▶ What to work on:
The entire listing below is to be transcribed without a single slip.

▶ Given data:
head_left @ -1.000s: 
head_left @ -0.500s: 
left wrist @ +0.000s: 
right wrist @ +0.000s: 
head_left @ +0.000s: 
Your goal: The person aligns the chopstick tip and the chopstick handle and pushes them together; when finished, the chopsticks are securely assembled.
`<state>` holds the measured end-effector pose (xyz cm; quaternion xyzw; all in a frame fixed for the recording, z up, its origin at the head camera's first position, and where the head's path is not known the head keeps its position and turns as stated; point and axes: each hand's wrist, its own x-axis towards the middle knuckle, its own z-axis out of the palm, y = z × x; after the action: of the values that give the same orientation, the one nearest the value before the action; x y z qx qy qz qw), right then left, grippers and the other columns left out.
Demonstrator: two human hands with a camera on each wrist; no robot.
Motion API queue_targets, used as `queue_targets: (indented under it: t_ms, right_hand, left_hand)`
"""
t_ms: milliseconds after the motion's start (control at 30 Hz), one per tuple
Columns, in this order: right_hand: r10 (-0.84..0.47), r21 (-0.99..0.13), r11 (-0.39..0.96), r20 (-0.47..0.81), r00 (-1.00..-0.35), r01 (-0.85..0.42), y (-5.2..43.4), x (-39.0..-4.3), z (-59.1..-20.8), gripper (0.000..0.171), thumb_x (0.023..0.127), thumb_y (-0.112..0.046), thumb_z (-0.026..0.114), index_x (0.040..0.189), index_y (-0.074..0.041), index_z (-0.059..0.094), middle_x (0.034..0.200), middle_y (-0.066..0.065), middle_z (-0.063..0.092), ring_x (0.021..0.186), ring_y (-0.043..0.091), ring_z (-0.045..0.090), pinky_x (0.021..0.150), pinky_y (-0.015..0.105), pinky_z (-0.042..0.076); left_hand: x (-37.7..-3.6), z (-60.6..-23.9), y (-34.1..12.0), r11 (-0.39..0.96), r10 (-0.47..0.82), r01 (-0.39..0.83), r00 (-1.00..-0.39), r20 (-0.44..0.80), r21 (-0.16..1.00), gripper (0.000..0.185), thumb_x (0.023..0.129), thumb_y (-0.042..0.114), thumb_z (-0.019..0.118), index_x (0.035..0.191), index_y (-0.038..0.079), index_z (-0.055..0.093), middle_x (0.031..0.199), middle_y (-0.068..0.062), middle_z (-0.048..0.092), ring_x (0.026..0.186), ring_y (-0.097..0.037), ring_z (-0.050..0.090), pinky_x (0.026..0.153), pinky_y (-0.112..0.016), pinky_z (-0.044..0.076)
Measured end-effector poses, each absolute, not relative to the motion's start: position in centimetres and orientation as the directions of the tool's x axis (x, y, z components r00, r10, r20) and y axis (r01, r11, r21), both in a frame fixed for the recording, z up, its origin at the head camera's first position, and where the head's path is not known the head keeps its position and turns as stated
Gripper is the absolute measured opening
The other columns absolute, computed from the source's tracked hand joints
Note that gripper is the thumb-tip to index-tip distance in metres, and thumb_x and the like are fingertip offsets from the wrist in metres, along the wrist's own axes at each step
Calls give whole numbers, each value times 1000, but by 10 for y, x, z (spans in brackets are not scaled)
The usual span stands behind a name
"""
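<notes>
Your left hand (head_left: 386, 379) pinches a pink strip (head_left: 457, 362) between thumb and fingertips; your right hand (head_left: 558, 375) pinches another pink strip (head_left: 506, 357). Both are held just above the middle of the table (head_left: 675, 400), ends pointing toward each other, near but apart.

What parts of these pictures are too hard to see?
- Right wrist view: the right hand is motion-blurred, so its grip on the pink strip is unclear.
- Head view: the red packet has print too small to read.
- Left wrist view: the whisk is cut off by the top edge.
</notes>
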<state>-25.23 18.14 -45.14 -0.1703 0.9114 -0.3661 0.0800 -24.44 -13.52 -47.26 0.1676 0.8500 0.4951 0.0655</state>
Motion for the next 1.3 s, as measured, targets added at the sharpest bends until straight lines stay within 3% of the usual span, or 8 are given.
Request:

▶ Written solution:
head_left @ -1.000s: 
head_left @ -0.500s: 
left wrist @ +0.000s: 
right wrist @ +0.000s: 
head_left @ +0.000s: 
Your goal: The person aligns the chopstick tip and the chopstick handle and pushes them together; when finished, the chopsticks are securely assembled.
`<state>` holds the measured end-effector pose (xyz cm; quaternion xyzw; all in a frame fixed for the recording, z up, its origin at the head camera's first position, and where the head's path is not known the head keeps its position and turns as stated; point and axes: each hand's wrist, its own x-axis towards the middle knuckle, its own z-axis out of the palm, y = z × x; after the action: of the values that give the same orientation, the one nearest the value before the action; x y z qx qy qz qw), right then left, grippers and the other columns left out.
Demonstrator: two human hands with a camera on each wrist; no robot.
Motion API queue_targets, used as `queue_targets: (indented under it: t_ms, right_hand, left_hand)`
"""
t_ms: milliseconds after the motion's start (control at 30 Hz), one per tuple
Columns, in this order: right_hand: r10 (-0.84..0.47), r21 (-0.99..0.13), r11 (-0.39..0.96), r20 (-0.47..0.81), r00 (-1.00..-0.35), r01 (-0.85..0.42), y (-5.2..43.4), x (-39.0..-4.3), z (-59.1..-20.8), gripper (0.000..0.171), thumb_x (0.023..0.127), thumb_y (-0.112..0.046), thumb_z (-0.026..0.114), index_x (0.040..0.189), index_y (-0.074..0.041), index_z (-0.059..0.094), middle_x (0.034..0.200), middle_y (-0.066..0.065), middle_z (-0.063..0.092), ring_x (0.021..0.186), ring_y (-0.043..0.091), ring_z (-0.045..0.090), pinky_x (0.021..0.150), pinky_y (-0.015..0.105), pinky_z (-0.042..0.076); left_hand: x (-37.7..-3.6), z (-60.6..-23.9), y (-34.1..12.0), r11 (-0.39..0.96), r10 (-0.47..0.82), r01 (-0.39..0.83), r00 (-1.00..-0.39), r20 (-0.44..0.80), r21 (-0.16..1.00), gripper (0.000..0.185), thumb_x (0.023..0.129), thumb_y (-0.042..0.114), thumb_z (-0.019..0.118), index_x (0.035..0.191), index_y (-0.038..0.079), index_z (-0.055..0.093), middle_x (0.031..0.199), middle_y (-0.068..0.062), middle_z (-0.048..0.092), ring_x (0.026..0.186), ring_y (-0.097..0.037), ring_z (-0.050..0.090), pinky_x (0.026..0.153), pinky_y (-0.112..0.016), pinky_z (-0.044..0.076)
Measured end-effector poses, each absolute, not relative to the motion's start: position in centimetres and orientation as the directions of the tool's x axis (x, y, z components r00, r10, r20) and y axis (r01, r11, r21), both in a frame fixed for the recording, z up, its origin at the head camera's first position, and where the head's path is not known the head keeps its position and turns as stated
Gripper is the absolute measured opening
The other columns absolute, computed from the source's tracked hand joints
Note that gripper is the thumb-tip to index-tip distance in metres, and thumb_x and the like are fingertip offsets from the wrist in metres, along the wrist's own axes at each step
Calls give whole numbers, each value times 1000, but by 10 for y, x, z (spans in brackets are not scaled)
The usual span stands behind a name
"""
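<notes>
Your left hand (head_left: 386, 379) pinches a pink strip (head_left: 457, 362) between thumb and fingertips; your right hand (head_left: 558, 375) pinches another pink strip (head_left: 506, 357). Both are held just above the middle of the table (head_left: 675, 400), ends pointing toward each other, near but apart.

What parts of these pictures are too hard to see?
- Right wrist view: the right hand is motion-blurred, so its grip on the pink strip is unclear.
- Head view: the red packet has print too small to read.
- Left wrist view: the whisk is cut off by the top edge.
</notes>
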<state>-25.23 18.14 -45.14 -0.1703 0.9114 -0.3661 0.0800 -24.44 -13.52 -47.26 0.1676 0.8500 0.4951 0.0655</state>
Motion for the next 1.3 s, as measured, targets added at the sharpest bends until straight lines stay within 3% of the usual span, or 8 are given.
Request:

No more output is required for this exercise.